Subject: http://www.nctimes.net/news/2002/20020320/52733.html

San Onofre operators asked to examine reactor vessels
PHIL DIEHL
Staff Writer

SAN ONOFRE ---- Federal regulators announced Tuesday they have asked all operators of nuclear reactors such as the two at San Onofre for new information about the strength of their reactor vessel heads.
The heads are where control rods, instrumentation nozzles and vents penetrate the solid steel of the vessels to reach the nuclear fuel inside. Welds around those penetrations have been found to leak water at some nuclear plants.
A leak discovered this month at the Davis-Besse plant at Oak Harbor, Ohio had allowed a large amount of boric acid to accumulate on the reactor head. The boric acid ate a 6-inch-deep hole in the pressurized steel container and nearly penetrated the head. A second, smaller hole in the top of the same reactor was reported Tuesday.

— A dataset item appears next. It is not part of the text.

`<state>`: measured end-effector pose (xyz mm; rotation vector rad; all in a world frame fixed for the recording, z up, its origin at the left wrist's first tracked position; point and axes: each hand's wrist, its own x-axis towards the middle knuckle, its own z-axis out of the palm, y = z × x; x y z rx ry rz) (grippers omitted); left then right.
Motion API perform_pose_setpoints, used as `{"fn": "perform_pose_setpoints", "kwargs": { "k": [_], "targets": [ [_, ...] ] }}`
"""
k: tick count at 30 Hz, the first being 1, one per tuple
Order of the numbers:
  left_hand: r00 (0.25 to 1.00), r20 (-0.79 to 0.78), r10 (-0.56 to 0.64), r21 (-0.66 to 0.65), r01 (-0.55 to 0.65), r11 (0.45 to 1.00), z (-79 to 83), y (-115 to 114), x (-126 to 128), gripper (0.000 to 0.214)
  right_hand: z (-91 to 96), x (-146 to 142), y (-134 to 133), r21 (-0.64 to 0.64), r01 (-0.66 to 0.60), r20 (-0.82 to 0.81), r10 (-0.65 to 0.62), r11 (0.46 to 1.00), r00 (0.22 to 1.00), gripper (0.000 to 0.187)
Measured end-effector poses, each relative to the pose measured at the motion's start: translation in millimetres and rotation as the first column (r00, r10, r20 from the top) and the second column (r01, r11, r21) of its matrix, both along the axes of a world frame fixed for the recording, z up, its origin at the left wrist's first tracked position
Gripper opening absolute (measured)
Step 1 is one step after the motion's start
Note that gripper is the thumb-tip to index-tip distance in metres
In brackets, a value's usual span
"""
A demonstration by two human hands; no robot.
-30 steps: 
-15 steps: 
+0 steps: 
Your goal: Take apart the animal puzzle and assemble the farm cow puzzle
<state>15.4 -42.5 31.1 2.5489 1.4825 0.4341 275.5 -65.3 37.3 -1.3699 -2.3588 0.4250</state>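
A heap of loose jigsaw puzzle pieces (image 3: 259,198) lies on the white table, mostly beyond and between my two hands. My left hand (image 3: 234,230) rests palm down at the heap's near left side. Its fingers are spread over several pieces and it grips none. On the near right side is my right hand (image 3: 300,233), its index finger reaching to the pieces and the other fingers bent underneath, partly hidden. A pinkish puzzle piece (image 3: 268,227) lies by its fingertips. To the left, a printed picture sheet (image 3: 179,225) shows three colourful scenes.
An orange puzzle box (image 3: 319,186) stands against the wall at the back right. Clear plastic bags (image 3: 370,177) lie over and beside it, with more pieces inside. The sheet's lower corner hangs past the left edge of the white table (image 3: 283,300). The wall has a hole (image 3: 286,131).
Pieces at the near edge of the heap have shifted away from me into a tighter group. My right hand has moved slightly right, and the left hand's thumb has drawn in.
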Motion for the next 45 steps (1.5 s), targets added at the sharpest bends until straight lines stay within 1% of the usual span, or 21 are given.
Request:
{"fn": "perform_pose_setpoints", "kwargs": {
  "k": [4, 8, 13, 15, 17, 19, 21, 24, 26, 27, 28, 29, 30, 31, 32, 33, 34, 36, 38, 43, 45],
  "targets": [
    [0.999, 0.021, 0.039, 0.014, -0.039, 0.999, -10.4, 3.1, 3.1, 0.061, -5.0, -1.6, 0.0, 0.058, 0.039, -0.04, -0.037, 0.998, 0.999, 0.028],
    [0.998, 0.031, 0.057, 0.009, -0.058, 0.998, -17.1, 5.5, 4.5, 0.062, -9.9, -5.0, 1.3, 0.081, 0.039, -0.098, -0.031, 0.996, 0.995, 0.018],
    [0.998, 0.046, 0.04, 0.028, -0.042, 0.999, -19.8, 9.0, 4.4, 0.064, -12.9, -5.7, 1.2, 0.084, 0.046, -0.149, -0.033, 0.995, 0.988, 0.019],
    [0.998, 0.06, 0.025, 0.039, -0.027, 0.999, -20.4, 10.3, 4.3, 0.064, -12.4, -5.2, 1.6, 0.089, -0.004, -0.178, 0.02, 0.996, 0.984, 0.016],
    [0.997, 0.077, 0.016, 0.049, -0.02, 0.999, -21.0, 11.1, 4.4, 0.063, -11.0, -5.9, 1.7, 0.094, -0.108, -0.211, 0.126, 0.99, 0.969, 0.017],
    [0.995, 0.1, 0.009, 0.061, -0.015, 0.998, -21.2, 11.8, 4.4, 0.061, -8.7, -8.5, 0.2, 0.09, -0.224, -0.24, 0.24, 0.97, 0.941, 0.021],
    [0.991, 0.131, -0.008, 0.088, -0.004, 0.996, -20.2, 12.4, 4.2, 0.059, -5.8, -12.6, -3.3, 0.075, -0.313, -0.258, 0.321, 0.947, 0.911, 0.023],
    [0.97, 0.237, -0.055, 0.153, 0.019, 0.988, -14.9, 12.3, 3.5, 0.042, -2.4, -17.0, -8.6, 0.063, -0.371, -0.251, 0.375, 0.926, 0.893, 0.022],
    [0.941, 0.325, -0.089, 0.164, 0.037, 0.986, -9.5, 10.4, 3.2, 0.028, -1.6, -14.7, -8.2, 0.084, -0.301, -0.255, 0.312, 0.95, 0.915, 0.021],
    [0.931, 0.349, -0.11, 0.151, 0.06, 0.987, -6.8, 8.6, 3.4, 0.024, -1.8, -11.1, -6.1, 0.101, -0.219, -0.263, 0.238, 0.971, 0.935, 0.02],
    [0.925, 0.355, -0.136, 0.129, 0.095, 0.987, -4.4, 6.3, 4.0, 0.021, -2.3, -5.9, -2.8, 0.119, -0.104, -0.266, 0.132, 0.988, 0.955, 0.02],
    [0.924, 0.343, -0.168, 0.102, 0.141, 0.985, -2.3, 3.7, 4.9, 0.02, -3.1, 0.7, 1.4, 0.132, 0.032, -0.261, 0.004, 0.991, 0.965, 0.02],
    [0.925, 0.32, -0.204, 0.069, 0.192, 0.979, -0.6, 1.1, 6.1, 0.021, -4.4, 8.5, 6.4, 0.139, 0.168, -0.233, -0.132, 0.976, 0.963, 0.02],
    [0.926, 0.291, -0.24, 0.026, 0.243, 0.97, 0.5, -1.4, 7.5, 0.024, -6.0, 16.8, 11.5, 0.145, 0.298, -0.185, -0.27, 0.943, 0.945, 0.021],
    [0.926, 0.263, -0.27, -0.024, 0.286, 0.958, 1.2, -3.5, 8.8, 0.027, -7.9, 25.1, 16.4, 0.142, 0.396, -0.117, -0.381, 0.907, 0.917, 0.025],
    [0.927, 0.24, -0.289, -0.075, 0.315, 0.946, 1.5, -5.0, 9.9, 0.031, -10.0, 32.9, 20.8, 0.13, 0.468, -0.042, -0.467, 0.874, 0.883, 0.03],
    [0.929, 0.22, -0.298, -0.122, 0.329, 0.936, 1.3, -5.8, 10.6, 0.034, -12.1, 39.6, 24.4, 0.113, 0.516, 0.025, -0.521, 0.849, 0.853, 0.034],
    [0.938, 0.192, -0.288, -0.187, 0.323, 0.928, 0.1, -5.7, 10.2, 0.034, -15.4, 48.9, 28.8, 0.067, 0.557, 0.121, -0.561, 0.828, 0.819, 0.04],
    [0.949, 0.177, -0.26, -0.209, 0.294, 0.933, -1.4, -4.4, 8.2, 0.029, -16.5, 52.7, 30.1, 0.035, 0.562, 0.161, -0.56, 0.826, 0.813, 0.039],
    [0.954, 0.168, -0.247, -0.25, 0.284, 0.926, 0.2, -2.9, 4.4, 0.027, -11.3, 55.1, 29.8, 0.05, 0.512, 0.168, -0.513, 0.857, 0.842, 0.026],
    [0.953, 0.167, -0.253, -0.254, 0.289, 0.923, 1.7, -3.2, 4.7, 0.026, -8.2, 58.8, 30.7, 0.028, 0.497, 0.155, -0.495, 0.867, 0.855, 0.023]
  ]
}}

Power plant operators routinely add boric acid to the water that flows through reactors because the chemical helps control the nuclear reaction. A form of the element boron, boric acid absorbs neutrons the same way a lead shield does. Any water that escapes through a leak quickly evaporates leaving behind the boric acid and any other minerals carried in it.
"Boric acid has long been found on reactor vessel head for different reasons," said Linda Smith, an engineer at the Nuclear Regulatory Commission's regional headquarters in Arlington, Texas.
"What's different here ... is the corrosion rate," she said. "Almost all the carbon steel was gone. That's not been seen before."
Boric acid deposits had never caused any significant corrosion before, Smith said. This time the boric acid had eaten almost all the way through the thick layer of carbon steel to the thin internal layer of stainless steel, which is impervious to the acid. Without the backing of the carbon steel, she added, the reactor's internal pressure had begun to stretch the stainless steel liner outward at the point of the corrosion.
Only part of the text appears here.